• _Task to carry out_:
Give back exactly the lines of the entries below from the line with "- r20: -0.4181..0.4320" to the line with "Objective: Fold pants", inclusive, and only those.

----- Supplied material -----

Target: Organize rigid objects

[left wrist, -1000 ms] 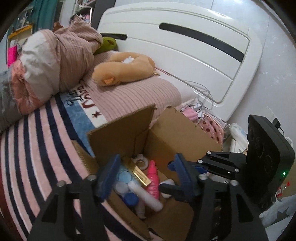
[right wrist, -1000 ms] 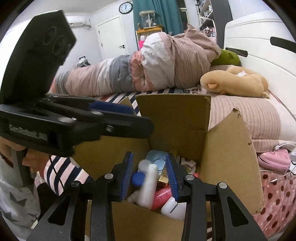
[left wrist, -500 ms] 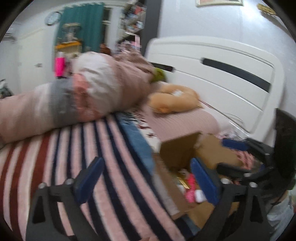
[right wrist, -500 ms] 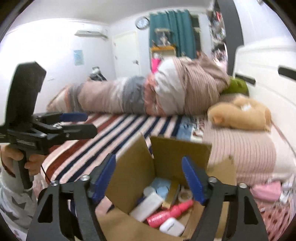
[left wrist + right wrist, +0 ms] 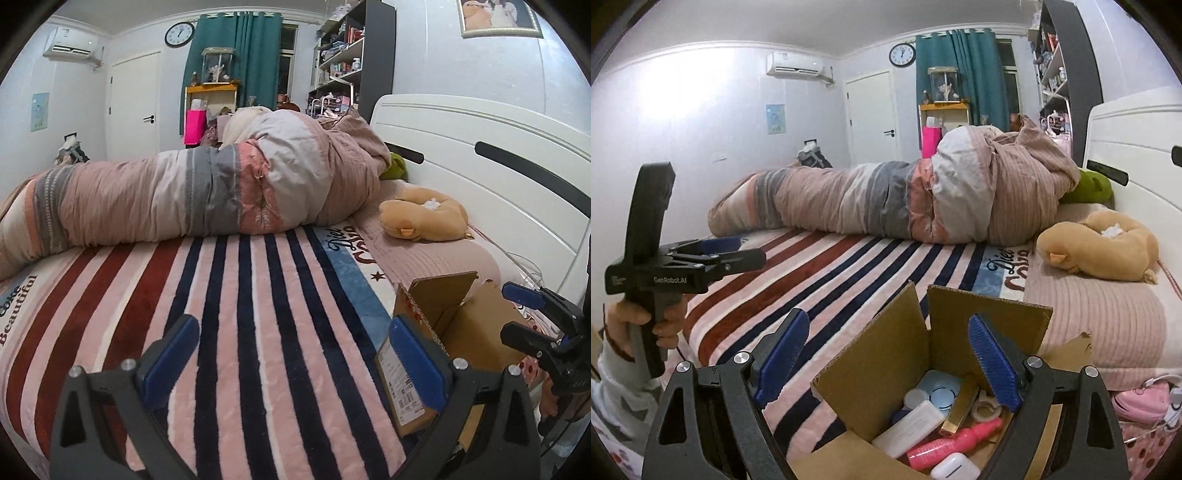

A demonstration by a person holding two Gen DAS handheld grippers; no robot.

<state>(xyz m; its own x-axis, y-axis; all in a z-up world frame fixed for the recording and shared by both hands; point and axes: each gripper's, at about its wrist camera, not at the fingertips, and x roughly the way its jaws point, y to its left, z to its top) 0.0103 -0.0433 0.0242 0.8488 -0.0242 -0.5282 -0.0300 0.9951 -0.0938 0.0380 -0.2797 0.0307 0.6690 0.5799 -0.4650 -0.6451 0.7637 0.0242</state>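
Cardboard box [image 5: 923, 373] sits at the near right edge of the striped bed [image 5: 240, 314], flaps up, holding a pink bottle [image 5: 955, 441], white case [image 5: 955, 468], white bottle [image 5: 910, 428], gold tube [image 5: 962, 408] and tape roll [image 5: 986, 404]. Both grippers are empty, jaws spread wide — the right gripper [image 5: 886, 362] above the box, the left gripper [image 5: 291, 354] over bare blanket to the left. Likely risk: a jaw snagging a raised flap on the way in and tipping the box off the soft bed edge — or a smooth bottle slipping from the pads.
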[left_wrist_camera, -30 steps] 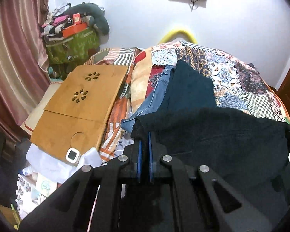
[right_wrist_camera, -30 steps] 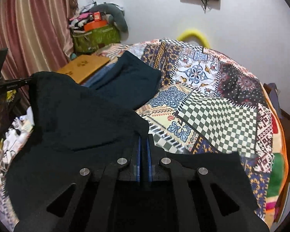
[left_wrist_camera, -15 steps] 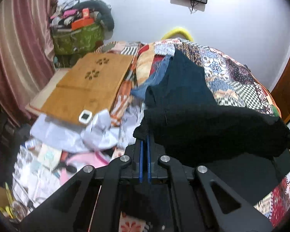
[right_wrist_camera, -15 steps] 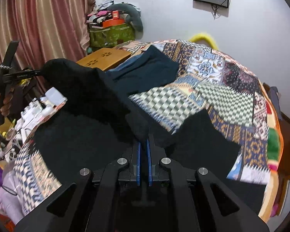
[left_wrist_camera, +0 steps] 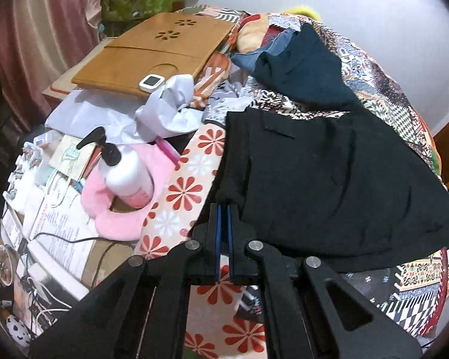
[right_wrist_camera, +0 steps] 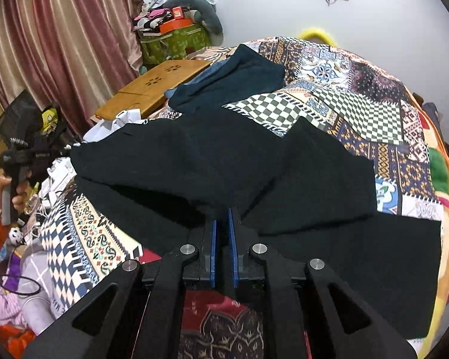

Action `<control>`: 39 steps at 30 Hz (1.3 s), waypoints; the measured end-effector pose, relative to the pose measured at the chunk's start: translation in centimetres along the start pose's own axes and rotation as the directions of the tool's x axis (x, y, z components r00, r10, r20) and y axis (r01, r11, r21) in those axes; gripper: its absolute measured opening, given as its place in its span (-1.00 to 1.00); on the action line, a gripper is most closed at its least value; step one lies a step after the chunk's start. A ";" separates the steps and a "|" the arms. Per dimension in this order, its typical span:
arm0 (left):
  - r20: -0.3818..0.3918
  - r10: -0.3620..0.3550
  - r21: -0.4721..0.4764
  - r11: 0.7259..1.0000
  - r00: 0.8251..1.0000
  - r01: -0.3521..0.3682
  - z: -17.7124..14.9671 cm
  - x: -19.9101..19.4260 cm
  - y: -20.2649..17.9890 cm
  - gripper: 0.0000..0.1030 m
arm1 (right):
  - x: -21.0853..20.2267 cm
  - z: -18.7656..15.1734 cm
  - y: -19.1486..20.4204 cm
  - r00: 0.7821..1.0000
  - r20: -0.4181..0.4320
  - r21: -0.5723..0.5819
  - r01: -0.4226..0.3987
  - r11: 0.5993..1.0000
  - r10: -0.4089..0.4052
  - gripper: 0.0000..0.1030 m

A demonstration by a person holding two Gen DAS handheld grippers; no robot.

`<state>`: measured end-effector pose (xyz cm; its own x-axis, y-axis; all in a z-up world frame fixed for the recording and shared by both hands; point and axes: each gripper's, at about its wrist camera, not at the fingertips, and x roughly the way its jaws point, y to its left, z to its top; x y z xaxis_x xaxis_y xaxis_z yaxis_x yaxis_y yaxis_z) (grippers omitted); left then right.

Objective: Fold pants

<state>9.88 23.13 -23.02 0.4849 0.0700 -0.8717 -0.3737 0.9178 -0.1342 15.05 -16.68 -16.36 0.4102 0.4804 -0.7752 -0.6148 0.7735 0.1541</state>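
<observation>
The black pants (left_wrist_camera: 323,179) lie spread on the patchwork bedspread (right_wrist_camera: 359,101), folded over themselves with the upper layer toward the bed's near edge. My left gripper (left_wrist_camera: 223,209) is shut on the near left corner of the pants. My right gripper (right_wrist_camera: 222,224) is shut on a black fold at the pants' near edge (right_wrist_camera: 212,179), with a thin gap showing between its blue pads (right_wrist_camera: 233,257). The left gripper and the hand holding it show at the far left of the right wrist view (right_wrist_camera: 18,161).
A dark teal garment (left_wrist_camera: 308,62) over blue jeans (left_wrist_camera: 263,51) lies at the back of the bed. A wooden lap desk (left_wrist_camera: 155,48), crumpled white paper (left_wrist_camera: 170,107), a pump bottle (left_wrist_camera: 125,173) on a pink pillow and cluttered papers sit left.
Both grippers have come down and toward the bed's near edge, laying the lifted pants flat on the bed in a fold. The cameras now look down at the spread fabric.
</observation>
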 end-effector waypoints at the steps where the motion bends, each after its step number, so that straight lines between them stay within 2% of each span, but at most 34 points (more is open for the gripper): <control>1: 0.008 0.013 0.006 1.000 1.000 -0.013 0.0 -0.2 0.0 -0.96 | -0.4 -0.1 -0.1 1.000 0.001 0.003 -0.005 1.000 0.005 -0.85; 4: 0.052 0.031 0.040 0.999 0.998 -0.034 0.7 -1.6 -0.7 -0.93 | -1.9 -0.2 -0.4 1.000 0.018 -0.003 0.020 1.000 -0.020 -0.85; 7: 0.095 0.019 0.062 0.998 0.995 -0.025 2.1 -2.9 -1.7 -0.75 | -3.5 0.3 -1.7 0.998 0.042 0.018 0.041 0.999 -0.042 -0.85; 10: 0.131 0.004 0.085 0.996 0.991 -0.016 3.6 -3.8 -3.2 -0.43 | -4.3 1.5 -3.0 0.996 0.068 0.048 0.060 0.997 -0.063 -0.81; 12: 0.150 -0.012 0.101 0.995 0.989 -0.003 4.4 -4.1 -4.4 -0.10 | -4.3 2.5 -3.9 0.994 0.079 0.066 0.071 0.995 -0.076 -0.64; 13: 0.157 -0.018 0.110 0.994 0.987 0.001 4.8 -4.2 -4.9 -0.02 | -4.2 3.0 -4.4 0.993 0.082 0.075 0.076 0.994 -0.082 -0.57; 15: 0.168 -0.028 0.132 0.991 0.985 0.005 5.8 -4.0 -6.4 0.25 | -3.7 3.9 -5.2 0.993 0.086 0.088 0.077 0.993 -0.084 -0.28; 17: 0.168 -0.031 0.144 0.990 0.985 0.007 6.6 -3.4 -7.6 0.37 | -2.8 4.9 -5.9 0.993 0.085 0.084 0.076 0.994 -0.083 -0.15; 21: 0.147 -0.025 0.156 0.988 0.989 0.002 8.3 -1.3 -9.8 0.44 | 0.5 6.8 -7.3 0.994 0.042 0.077 0.093 0.993 -0.097 -0.13; 27: 0.104 -0.014 0.206 0.979 0.995 -0.008 9.9 2.7 -12.5 0.60 | 5.6 8.8 -9.6 0.998 -0.031 0.109 0.063 0.992 -0.060 -0.11; 33: 0.029 -0.016 0.246 0.969 0.999 0.008 11.0 6.8 -14.4 0.60 | 11.7 10.4 -13.0 0.993 -0.097 0.146 0.077 0.986 -0.063 -0.11; 39: -0.003 -0.021 0.272 0.962 1.000 0.021 11.1 8.9 -15.5 0.60 | 16.0 12.1 -15.2 0.989 -0.142 0.203 0.058 0.978 -0.029 -0.11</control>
<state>28.77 13.90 -23.48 0.4903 0.0499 -0.8701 -0.1349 0.9907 -0.0192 39.11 -15.74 -23.72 0.3280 0.3940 -0.8586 -0.4406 0.8678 0.2299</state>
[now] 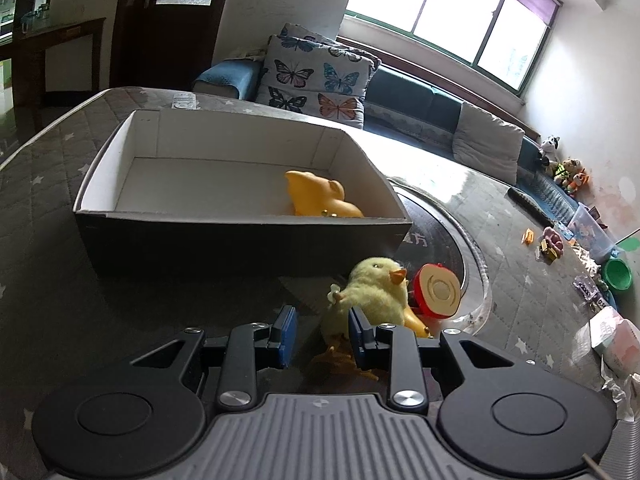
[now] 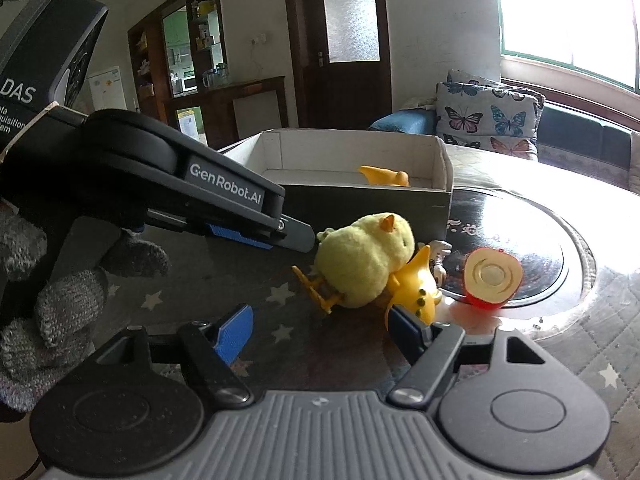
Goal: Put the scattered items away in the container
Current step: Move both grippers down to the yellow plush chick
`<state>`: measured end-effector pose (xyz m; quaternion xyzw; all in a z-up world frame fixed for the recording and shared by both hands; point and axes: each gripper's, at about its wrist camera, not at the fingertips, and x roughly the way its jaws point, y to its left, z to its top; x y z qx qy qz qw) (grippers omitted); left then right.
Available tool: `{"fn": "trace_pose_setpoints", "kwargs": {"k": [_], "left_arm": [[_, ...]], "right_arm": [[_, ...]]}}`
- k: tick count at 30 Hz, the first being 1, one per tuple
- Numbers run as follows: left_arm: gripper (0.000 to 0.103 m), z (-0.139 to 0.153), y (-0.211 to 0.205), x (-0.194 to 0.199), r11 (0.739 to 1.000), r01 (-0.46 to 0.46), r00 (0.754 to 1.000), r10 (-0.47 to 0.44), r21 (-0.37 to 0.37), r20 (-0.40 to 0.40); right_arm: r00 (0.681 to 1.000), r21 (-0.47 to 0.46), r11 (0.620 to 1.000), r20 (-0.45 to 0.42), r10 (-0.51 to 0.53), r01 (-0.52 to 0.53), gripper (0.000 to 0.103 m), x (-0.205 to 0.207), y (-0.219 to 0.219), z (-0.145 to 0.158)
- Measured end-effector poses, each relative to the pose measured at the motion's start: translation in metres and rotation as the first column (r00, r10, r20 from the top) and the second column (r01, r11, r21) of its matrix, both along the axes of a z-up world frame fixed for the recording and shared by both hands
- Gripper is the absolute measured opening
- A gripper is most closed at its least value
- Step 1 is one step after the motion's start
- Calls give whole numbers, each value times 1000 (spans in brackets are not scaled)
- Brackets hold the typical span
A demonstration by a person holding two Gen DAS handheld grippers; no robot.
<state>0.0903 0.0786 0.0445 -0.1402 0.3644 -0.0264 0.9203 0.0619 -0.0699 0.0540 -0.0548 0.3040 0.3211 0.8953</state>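
A dark box with a white inside (image 1: 120,152) (image 2: 440,160) stands on the table and holds an orange toy (image 1: 320,198) (image 2: 386,176). In front of it lies a fluffy yellow chick (image 1: 372,292) (image 2: 364,256), leaning on a yellow plastic toy (image 1: 414,322) (image 2: 416,280). A red apple half (image 1: 436,290) (image 2: 494,276) lies to their right. My left gripper (image 1: 322,332) is open, its right finger touching the chick's left side; it also shows in the right wrist view (image 2: 288,234). My right gripper (image 2: 320,328) is open, just before the chick and the yellow toy.
The table has a grey star-pattern cover (image 1: 40,184) and a round dark glass centre (image 2: 532,232). Small toys, a green cup (image 1: 618,274) and packets lie at the far right. A sofa with butterfly cushions (image 1: 320,76) stands behind.
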Motion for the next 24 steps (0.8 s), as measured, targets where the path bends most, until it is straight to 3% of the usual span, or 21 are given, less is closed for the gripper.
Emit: {"fn": "trace_pose_setpoints", "kwargs": {"k": [24], "left_arm": [[31,-4,4,-6,1000,-24,1000,24,6,-14]], "right_arm": [[1000,-5,1000,-18,8,-8,80,2,5,-6]]}}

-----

• _Problem solution_:
  - r20: -0.4181..0.4320
  - r21: -0.5723..0.5819
  - r01: -0.4226..0.3987
  - r11: 0.5993..1.0000
  - r10: -0.4089..0.4052
  - gripper: 0.0000..0.1030 m

A demonstration by a person holding two Gen DAS handheld grippers; no robot.

`<state>`: measured end-effector pose (xyz cm; its own x-axis, y-axis; all in a z-up world frame fixed for the recording and shared by both hands; point and axes: each gripper's, at about its wrist camera, not at the fingertips, and x roughly the way its jaws point, y to its left, z to its top; x y z xaxis_x xaxis_y xaxis_z yaxis_x yaxis_y yaxis_z) (grippers omitted); left then right.

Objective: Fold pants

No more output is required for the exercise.